Mel's statement:
“The past six months have been incredibly difficult for me.
I’ve been working with a writer on my book, Brutally Honest, and it has been unbelievably traumatic reliving an emotionally abusive relationship and confronting so many massive issues in my life from the death of my dad to my relationship with men.
I've also been through more than a year of court battles which have left me financially battered and at the mercy of the legal system which is completely weighted against emotionally abused women because it's very hard to prove how someone took away all your self-respect and self-worth.
I am being very honest in my book about drinking to numb my pain but that is just a way a lot of people mask what is really going on.
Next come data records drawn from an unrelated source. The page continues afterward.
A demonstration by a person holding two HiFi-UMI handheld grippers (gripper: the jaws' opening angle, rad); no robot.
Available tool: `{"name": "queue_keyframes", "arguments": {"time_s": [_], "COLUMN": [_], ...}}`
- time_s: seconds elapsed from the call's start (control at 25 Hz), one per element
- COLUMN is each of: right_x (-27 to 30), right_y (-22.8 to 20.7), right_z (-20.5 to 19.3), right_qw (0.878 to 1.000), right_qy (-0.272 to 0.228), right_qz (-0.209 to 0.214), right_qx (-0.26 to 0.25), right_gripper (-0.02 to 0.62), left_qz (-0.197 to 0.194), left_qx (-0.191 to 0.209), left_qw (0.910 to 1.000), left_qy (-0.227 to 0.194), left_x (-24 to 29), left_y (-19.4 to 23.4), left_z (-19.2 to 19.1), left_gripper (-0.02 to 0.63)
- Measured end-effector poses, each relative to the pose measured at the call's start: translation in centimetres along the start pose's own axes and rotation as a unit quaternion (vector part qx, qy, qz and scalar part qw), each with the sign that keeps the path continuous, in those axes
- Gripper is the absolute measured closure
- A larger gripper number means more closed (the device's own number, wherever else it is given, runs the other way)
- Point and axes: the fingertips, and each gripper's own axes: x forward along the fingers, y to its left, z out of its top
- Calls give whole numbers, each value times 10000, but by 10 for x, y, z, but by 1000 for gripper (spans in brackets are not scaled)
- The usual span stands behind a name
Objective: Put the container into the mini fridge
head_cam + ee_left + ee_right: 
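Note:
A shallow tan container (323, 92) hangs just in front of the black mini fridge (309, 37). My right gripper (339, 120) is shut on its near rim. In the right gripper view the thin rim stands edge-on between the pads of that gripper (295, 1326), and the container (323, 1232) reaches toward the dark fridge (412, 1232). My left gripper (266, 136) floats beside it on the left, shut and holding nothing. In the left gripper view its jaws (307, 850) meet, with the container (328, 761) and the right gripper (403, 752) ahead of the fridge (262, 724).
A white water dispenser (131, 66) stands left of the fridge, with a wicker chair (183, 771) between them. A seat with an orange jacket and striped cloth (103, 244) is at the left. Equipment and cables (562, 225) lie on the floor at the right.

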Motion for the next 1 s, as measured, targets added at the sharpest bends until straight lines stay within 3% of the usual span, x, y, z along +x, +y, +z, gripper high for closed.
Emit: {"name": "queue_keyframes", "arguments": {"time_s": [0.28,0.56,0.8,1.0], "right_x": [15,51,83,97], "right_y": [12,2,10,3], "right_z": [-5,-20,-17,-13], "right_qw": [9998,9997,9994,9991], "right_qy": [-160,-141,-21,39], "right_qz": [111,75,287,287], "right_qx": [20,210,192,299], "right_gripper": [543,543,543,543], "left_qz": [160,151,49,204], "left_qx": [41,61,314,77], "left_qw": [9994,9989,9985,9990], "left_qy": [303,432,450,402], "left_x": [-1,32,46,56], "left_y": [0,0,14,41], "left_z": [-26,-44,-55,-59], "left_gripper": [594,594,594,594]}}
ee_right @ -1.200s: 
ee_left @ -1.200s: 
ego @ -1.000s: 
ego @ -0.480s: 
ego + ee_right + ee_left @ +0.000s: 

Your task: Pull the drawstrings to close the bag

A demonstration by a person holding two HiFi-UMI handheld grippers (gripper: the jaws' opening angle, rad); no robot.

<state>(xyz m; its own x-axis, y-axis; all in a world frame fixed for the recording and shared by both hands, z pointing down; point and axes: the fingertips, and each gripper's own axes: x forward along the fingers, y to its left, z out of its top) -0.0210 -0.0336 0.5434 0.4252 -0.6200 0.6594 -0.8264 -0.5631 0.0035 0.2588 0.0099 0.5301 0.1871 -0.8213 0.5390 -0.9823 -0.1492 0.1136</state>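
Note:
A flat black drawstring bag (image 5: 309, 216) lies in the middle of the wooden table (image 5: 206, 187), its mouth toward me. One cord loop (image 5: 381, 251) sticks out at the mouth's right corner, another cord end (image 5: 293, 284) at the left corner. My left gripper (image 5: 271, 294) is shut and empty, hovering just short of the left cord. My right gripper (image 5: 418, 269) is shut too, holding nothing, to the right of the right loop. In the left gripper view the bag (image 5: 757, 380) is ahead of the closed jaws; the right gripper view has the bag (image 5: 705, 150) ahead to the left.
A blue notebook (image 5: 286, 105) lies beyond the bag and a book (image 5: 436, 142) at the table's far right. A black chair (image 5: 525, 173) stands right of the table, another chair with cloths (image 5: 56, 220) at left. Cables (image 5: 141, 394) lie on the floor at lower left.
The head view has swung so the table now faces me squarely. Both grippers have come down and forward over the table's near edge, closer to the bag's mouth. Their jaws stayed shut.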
Sometimes it is too hard to cope with all the emotions I feel. But the problem has never been about sex or alcohol — it is underneath all that.
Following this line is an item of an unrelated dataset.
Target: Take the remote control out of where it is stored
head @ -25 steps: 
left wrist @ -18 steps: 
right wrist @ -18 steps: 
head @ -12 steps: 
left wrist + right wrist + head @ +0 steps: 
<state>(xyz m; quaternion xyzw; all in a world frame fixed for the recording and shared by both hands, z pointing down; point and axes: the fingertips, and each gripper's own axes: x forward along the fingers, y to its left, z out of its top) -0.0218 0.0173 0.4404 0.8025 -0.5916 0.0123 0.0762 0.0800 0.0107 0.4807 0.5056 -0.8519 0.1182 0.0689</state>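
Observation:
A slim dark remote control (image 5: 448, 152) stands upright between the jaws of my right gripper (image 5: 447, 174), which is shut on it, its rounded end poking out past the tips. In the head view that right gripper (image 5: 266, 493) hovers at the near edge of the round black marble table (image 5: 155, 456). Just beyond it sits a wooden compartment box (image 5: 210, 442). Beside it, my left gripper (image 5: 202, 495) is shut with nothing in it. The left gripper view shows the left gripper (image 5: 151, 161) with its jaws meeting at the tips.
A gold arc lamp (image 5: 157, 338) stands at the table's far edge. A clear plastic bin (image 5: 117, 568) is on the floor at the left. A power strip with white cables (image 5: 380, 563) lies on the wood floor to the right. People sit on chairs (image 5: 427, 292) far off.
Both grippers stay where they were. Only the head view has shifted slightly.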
I have recently been diagnosed with post-traumatic stress disorder and on August 9, after trying many different therapies I started a course of therapy called EMDR (eye movement desensitisation and reprocessing) which in a nutshell works on the memory to deal with some of the very painful and traumatic situations I have been through.
I don’t want to jinx it, but so far it’s really helping me. I am fully aware I am at a crisis point.
No-one knows myself better than I do. But I am dealing with it. I love my three girls more than life itself.
I have also made the decision to go into a proper therapy programme in the next few weeks, but it has to be in the UK because I am very, very British and I know that will work best for me.
I am still struggling. But if I can shine a light on the issue of pain, PTSD and the things men and women do to mask it, I will do.
I am speaking about this because this is a huge issue for so many people.
I’m not perfect, and I have never pretended to be.
But I am working on being a better version of myself for my kids, for my family and for all the people who have supported me in my life."